**Exercise brief**
Where in the data below does the word "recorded" appear? Copy each line that holds it.

**Provided material**
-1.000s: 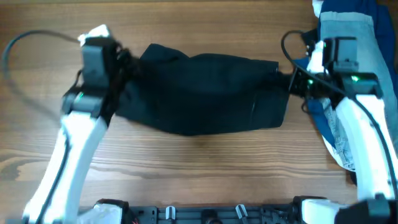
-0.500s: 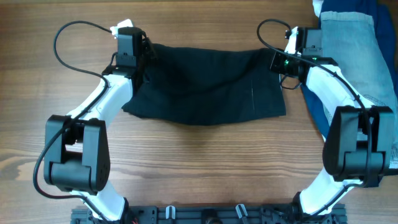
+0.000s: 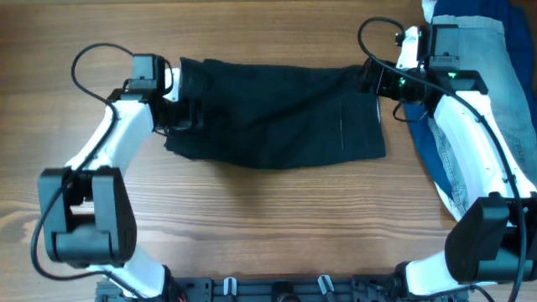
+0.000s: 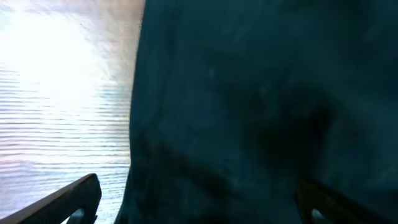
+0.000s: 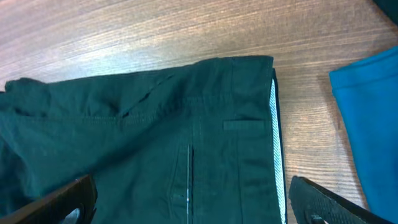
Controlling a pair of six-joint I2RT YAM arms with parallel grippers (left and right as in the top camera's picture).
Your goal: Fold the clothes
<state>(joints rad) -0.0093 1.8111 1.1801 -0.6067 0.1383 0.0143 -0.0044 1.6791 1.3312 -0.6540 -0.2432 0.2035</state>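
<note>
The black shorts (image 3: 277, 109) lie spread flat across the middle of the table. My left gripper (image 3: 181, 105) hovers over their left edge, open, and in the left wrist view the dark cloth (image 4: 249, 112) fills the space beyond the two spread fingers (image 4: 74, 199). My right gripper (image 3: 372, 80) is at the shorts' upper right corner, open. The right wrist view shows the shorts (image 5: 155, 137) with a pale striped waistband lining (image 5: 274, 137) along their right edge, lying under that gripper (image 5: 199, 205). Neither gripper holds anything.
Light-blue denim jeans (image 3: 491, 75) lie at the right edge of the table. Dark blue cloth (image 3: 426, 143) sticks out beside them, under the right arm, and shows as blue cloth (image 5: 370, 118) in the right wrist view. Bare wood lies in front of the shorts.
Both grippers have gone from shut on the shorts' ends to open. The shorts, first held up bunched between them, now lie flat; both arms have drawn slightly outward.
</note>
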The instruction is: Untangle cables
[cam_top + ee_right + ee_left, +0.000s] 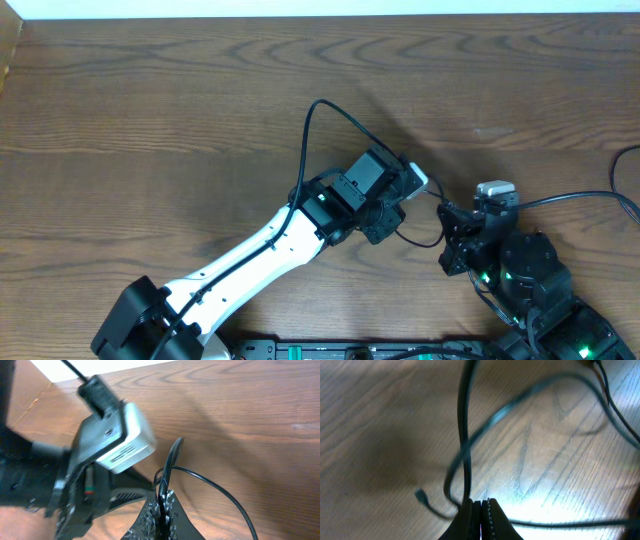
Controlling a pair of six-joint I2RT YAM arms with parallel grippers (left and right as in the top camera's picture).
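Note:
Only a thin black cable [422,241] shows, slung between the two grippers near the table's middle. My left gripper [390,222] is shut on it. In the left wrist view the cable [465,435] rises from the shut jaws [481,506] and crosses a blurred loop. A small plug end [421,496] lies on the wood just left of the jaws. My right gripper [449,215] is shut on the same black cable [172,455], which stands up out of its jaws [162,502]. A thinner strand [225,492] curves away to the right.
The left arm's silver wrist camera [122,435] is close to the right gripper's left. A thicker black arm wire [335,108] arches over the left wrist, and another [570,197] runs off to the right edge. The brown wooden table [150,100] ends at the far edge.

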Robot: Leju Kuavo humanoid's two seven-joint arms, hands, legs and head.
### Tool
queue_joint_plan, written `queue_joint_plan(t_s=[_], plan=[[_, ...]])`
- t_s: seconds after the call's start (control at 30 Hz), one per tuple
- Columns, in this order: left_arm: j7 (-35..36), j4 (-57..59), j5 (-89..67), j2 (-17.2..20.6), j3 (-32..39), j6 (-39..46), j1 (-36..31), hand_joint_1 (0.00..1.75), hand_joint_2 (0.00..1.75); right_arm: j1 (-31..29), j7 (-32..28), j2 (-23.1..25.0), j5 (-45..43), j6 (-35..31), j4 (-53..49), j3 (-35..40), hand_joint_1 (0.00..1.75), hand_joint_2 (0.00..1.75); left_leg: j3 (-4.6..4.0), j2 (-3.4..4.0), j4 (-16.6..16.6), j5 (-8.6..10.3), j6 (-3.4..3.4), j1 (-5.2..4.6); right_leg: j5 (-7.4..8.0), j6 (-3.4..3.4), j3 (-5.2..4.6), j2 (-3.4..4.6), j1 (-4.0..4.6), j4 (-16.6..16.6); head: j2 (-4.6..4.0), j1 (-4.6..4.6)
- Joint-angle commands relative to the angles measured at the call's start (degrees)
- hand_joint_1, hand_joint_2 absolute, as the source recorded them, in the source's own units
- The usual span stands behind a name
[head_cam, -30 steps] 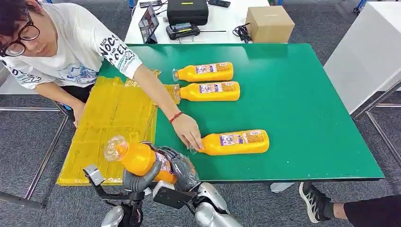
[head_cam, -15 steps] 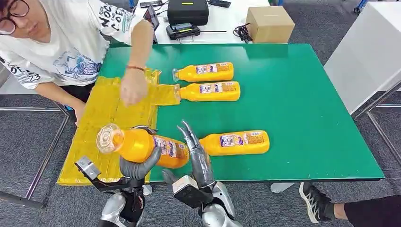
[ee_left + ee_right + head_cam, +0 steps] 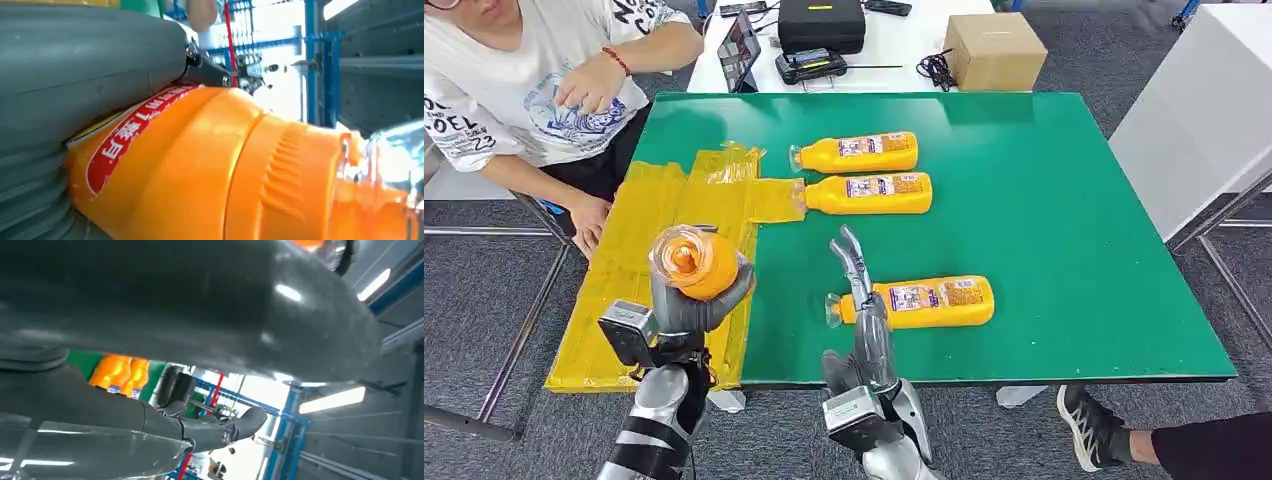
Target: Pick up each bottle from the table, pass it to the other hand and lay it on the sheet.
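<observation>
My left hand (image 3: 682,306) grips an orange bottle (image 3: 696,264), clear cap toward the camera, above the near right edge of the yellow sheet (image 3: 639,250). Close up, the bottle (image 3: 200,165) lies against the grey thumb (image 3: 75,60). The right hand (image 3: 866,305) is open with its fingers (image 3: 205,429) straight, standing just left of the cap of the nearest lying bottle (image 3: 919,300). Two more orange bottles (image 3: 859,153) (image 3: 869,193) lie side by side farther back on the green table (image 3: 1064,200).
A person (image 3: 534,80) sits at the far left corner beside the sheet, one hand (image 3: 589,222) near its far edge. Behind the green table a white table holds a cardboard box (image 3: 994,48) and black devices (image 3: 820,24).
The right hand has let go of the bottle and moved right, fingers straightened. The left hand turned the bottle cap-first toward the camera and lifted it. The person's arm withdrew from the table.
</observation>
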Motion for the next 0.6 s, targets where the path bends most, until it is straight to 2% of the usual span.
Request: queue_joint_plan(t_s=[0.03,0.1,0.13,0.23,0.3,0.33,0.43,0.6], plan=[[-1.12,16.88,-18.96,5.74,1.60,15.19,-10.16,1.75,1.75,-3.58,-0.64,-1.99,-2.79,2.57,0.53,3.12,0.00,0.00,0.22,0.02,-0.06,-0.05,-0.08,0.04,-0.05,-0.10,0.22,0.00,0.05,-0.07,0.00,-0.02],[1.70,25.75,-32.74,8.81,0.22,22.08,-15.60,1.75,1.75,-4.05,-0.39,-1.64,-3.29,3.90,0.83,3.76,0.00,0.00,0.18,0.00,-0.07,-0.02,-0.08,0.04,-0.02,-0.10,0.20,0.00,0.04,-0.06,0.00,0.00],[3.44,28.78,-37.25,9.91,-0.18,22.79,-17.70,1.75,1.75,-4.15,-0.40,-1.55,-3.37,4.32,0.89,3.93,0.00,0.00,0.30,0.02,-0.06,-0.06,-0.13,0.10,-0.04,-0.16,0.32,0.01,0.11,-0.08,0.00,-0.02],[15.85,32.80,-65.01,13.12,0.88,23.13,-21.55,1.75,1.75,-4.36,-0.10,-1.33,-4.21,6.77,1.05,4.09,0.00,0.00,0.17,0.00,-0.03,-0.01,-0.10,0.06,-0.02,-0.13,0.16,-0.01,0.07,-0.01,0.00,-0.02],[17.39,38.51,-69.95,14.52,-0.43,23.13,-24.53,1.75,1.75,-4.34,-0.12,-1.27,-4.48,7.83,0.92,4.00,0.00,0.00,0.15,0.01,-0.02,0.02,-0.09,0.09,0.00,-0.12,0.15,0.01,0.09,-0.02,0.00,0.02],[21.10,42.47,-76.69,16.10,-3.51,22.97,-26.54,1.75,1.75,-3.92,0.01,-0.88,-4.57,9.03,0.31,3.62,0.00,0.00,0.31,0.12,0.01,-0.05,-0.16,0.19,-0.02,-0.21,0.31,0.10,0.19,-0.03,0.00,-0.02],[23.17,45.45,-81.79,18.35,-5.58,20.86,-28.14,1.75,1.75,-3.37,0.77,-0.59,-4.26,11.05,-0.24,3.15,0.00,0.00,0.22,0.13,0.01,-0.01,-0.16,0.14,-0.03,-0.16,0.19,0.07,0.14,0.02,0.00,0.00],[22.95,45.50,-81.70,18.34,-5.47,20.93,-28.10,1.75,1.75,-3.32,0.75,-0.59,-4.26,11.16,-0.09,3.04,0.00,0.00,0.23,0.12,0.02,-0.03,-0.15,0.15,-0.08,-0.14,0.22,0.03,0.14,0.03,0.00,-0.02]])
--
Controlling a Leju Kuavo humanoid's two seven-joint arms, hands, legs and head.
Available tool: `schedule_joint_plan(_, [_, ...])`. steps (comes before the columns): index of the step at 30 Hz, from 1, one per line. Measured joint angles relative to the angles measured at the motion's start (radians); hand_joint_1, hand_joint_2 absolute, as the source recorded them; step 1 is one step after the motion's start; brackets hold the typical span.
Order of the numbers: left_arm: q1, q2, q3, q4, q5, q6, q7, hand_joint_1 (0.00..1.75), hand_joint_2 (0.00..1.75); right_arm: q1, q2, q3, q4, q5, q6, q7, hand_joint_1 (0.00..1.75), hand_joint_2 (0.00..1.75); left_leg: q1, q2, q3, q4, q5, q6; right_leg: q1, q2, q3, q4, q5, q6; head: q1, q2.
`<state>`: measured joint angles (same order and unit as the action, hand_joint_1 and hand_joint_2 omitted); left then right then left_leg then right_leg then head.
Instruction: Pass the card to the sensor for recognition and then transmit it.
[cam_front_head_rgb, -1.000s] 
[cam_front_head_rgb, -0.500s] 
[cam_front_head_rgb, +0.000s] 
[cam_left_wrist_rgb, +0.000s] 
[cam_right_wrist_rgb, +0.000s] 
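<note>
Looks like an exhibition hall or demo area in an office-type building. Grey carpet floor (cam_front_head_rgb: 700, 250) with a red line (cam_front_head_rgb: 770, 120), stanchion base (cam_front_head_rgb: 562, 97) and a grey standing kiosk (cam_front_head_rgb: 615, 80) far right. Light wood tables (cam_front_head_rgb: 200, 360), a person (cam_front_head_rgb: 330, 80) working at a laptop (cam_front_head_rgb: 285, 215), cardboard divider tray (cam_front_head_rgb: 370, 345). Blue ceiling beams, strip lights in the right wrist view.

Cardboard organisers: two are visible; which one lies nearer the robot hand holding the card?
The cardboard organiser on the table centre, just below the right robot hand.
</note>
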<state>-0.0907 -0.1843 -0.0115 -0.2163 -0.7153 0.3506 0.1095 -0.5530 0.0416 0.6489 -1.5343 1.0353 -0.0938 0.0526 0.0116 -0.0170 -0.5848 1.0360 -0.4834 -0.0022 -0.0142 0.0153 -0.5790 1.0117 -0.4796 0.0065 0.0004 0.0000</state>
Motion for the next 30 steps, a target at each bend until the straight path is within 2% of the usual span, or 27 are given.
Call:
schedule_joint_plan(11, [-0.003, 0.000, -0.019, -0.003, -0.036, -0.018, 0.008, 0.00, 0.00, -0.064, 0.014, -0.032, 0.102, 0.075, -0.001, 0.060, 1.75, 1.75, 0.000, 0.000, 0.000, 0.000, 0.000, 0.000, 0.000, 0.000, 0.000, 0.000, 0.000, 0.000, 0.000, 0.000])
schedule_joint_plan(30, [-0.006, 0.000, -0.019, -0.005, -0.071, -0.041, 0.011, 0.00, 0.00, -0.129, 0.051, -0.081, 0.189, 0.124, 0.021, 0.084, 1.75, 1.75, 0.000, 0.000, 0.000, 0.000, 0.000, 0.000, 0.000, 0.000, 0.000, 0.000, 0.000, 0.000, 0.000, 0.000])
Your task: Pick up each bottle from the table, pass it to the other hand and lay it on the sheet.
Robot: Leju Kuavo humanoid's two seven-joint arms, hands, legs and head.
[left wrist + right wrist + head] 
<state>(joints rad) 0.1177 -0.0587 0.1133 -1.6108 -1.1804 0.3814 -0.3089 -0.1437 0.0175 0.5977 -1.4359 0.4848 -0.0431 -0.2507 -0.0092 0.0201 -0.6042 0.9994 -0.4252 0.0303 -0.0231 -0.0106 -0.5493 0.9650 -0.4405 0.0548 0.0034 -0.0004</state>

**Solution for this exercise**
- hand_joint_1, hand_joint_2 absolute, as the source recorded them, in the source's own units
Available tool: `schedule_joint_plan(_, [_, ...])`. steps (comes before the columns): index of the step at 30 Hz, from 1, one per line. Measured joint angles relative to the angles measured at the motion's start (radians); hand_joint_1, hand_joint_2 absolute, as the source recorded them; step 1 is one step after the motion's start; brackets hold the typical span.

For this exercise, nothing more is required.